Les autres recours du Front National porteraient non sur l’article L212-1, mais sur la mesure concrète de dissolution. Le Conseil d’État ne pourrait manquer de considérer que la décision du Président de la République est conforme à la loi, sauf à considérer, malgré le programme du parti, que celui-ci n’incite pas à la discrimination contre les étrangers. La Cour européenne des droits de l’homme ne manquerait alors pas d’être saisie et il est, là aussi, difficile de prévoir sa décision. L’article 11 de la Convention, qui garantit la liberté d’association, prévoit de très larges possibilités de limitations, notamment pour la protection des « droits et libertés d’autrui ». Toute la question sera de savoir si la dissolution du Front National était « nécessaire dans une société démocratique ». Certes, la Cour insiste, dans sa jurisprudence, sur l’importance des partis politiques dans une démocratie. Mais elle accepte la dissolution d’un parti lorsqu’il défend « un projet politique qui ne respecte pas la démocratie ou qui vise la destruction de celle-ci ainsi que la méconnaissance des droits et libertés qu’elle reconnaît » (Refah Partisi c. Turquie, 1998, § 98) : « nul ne doit être autorisé à se prévaloir des dispositions de la Convention pour affaiblir ou détruire les idéaux et valeurs d’une société démocratique » (ibid., § 99). La Cour répète fréquemment qu’« il importe au plus haut point de lutter contre la discrimination raciale » (Jersild c. Danemark, 1994, § 30). À l’égard de la condamnation du président du « Front National » belge, elle assurait qu’« on peut juger nécessaire, dans les sociétés démocratiques, de sanctionner voire de prévenir toutes les formes d’expression qui propagent, incitent à, promeuvent ou justifient la haine fondée sur l’intolérance » (Féret c. Belgique, 2009, § 64). Peut-être que le polissage opéré par le Front National, qui évite désormais les saillies racistes, convaincra la Cour de sa compatibilité avec la Convention. Mais si le gouvernement français mettait suffisamment en avant les motifs de la dissolution, en s’appuyant sur le programme du Front National et sur l’image d’ensemble qui ressort du comportement de ses membres dirigeants, une condamnation par la Cour européenne des droits de l’homme semble tout sauf inévitable.

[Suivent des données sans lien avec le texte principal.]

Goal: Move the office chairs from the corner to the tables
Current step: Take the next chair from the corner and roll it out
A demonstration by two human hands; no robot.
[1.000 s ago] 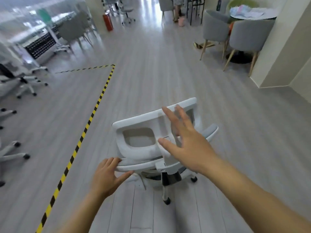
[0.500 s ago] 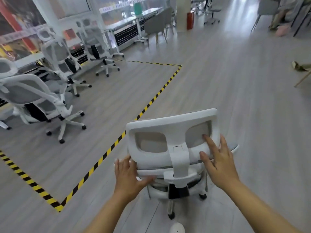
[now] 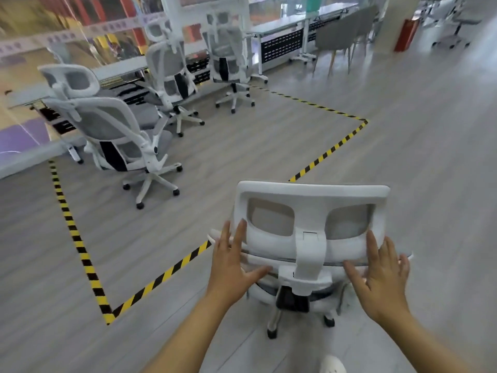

La place établie du Front National dans le paysage politique français ne devrait pas non plus constituer un obstacle à sa dissolution. Au contraire, la Cour européenne considère que lorsqu’un parti est susceptible de dissolution, ses « chances réelles » d’accéder au pouvoir créent un risque suffisamment « tangible » et « immédiat » qui peut justifier la dissolution effective (Refah Partisi c. Turquie, 2003, § 110). Si la faiblesse du NPD pourrait soulever des doutes quant à l’intérêt d’une dissolution[2], les succès électoraux du Front National plaident au contraire pour le caractère « nécessaire » de la cette mesure.

Bien entendu, la possibilité juridique d’une dissolution du Front National ne dit rien de la pertinence d’une telle mesure. Tout ce qui est possible n’est pas souhaitable, et il ne s’agit pas ici de prétendre que la dissolution serait politiquement bienvenue, qu’elle ne contribuerait pas à renforcer ce parti plutôt qu’à le détruire. Simplement, avant de s’interroger sur le bien-fondé moral, philosophique ou politique d’un comportement, il peut être intéressant de savoir si ce comportement est permis ou interdit. À cet égard, les choses semblent claires : François Hollande pourrait, dès aujourd’hui et conformément au droit, dissoudre le Front National.

[1] Le Conseil d’État doit renvoyer la question au Conseil constitutionnel si elle présente un caractère sérieux. On peine à imaginer qu’il ne juge pas qu’il en va ainsi dans le contexte qui entourerait la mesure de dissolution du Front National. Sur la procédure du contrôle de constitutionnalité en France, cf. Nikolaus Marsch, « Verfassungsgerichtsbarkeit », in N. Marsch, Y. Vilain, M. Wendel (dir.), Französisches und Deutsches Verfassungsrecht, Ein Rechtsvergleich, Springer, 2015.

[2] Cet argument semble cependant écarté de manière convaincante par les Professeurs Möllers et Waldhoff dans le recours adressé à la Cour constitutionnelle (pp. 160 ss.).